Color spaces & preprocessing
Before we begin
Module 1 Lessons 1–2 treated images as grayscale grids and gradients. Real pipelines use color, and almost every ML model expects preprocessed tensors — not raw JPEG bytes.
This lesson covers RGB, HSV, and Lab, white balance, histogram equalization, and normalization — plus mistakes that break production models.
Learning objectives
By the end you should be able to:
- Explain when to use RGB vs HSV vs Lab.
- Describe white balance and why illuminants tint images.
- Apply histogram equalization and know when it helps or hurts.
- Normalize images for CNN training and match stats at inference.
RGB — device-dependent storage
RGB stores red, green, blue per pixel. Values are often 0–255 (uint8) or 0.0–1.0 (float).
Important: RGB in a JPEG is usually gamma-encoded (sRGB), not linear light. Algorithms that assume linear intensity (HDR merge, physically based shading) must linearize first.

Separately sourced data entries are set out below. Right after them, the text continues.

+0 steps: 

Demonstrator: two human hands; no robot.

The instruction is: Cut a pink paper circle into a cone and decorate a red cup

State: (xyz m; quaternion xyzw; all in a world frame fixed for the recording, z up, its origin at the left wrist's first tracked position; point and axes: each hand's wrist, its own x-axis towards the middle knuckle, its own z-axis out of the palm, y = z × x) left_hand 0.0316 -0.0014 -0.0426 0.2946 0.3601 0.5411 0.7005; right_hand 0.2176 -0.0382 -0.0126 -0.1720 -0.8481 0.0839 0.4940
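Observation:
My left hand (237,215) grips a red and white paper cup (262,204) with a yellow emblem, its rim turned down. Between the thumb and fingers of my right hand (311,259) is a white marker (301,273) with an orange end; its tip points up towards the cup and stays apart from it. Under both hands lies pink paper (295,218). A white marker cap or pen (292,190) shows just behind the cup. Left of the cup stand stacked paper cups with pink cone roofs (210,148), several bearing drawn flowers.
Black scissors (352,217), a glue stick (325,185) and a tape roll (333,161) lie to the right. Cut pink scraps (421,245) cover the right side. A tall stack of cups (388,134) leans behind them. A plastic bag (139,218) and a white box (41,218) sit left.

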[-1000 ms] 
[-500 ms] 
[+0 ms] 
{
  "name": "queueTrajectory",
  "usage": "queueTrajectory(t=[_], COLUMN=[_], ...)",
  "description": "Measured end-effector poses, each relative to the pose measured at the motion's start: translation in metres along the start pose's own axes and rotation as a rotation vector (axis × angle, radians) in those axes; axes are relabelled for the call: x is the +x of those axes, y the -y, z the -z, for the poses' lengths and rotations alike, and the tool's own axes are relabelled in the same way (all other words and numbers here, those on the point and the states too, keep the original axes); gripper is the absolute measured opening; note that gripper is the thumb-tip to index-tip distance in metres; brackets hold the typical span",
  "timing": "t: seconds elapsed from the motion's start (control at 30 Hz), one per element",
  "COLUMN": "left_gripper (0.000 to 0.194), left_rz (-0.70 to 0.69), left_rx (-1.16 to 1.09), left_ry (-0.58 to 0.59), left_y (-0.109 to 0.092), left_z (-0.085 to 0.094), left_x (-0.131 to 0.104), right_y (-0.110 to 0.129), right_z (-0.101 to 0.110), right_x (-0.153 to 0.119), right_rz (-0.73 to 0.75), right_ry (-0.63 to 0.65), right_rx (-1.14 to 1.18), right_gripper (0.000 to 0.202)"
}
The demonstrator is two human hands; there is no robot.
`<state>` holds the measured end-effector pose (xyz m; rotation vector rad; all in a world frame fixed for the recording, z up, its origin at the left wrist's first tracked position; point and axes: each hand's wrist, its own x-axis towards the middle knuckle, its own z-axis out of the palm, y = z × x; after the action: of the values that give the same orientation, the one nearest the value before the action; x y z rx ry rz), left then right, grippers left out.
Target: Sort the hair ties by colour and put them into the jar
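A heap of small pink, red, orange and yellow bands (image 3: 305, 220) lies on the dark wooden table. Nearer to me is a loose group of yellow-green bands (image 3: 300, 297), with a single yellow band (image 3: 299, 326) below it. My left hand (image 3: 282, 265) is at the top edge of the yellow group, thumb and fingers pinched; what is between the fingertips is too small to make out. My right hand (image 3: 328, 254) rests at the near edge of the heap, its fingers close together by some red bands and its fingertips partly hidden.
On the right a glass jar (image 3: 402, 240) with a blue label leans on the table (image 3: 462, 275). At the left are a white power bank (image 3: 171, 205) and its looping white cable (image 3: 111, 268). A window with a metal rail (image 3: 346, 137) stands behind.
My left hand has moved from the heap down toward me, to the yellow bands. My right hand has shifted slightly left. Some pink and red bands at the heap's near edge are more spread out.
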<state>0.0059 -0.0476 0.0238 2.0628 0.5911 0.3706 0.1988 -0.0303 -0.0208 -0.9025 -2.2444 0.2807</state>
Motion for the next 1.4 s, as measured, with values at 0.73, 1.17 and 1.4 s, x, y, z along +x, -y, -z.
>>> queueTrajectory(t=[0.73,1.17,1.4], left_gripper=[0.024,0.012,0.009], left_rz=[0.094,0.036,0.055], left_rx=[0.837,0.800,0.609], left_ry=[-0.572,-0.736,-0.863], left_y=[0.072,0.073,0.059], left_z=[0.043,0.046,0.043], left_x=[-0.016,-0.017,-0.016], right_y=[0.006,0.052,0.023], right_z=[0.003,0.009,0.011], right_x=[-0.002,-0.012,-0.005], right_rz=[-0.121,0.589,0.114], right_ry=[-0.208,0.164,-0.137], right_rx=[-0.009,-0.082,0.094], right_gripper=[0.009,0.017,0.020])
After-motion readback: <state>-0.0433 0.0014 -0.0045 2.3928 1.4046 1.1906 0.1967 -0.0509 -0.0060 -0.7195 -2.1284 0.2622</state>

HSV — hue separated from shading
HSV (hue, saturation, value) separates:
- Hue — which color (angle on color wheel)
- Saturation — how vivid vs gray
- Value — brightness
Useful for color-based segmentation (track a red object) because hue is somewhat stable when lighting changes.
OpenCV: cv2.cvtColor(img, cv2.COLOR_BGR2HSV) — note OpenCV uses BGR order by default.
Lab — perceptually uniform color
CIE Lab (L*, a*, b*) is designed so Euclidean distance ≈ perceived color difference.
Use Lab when measuring color error or doing color correction — better than RGB distance.
White balance
Different lights (tungsten, daylight, fluorescent) shift RGB ratios. White balance scales channels so neutral gray surfaces map near equal R=G=B.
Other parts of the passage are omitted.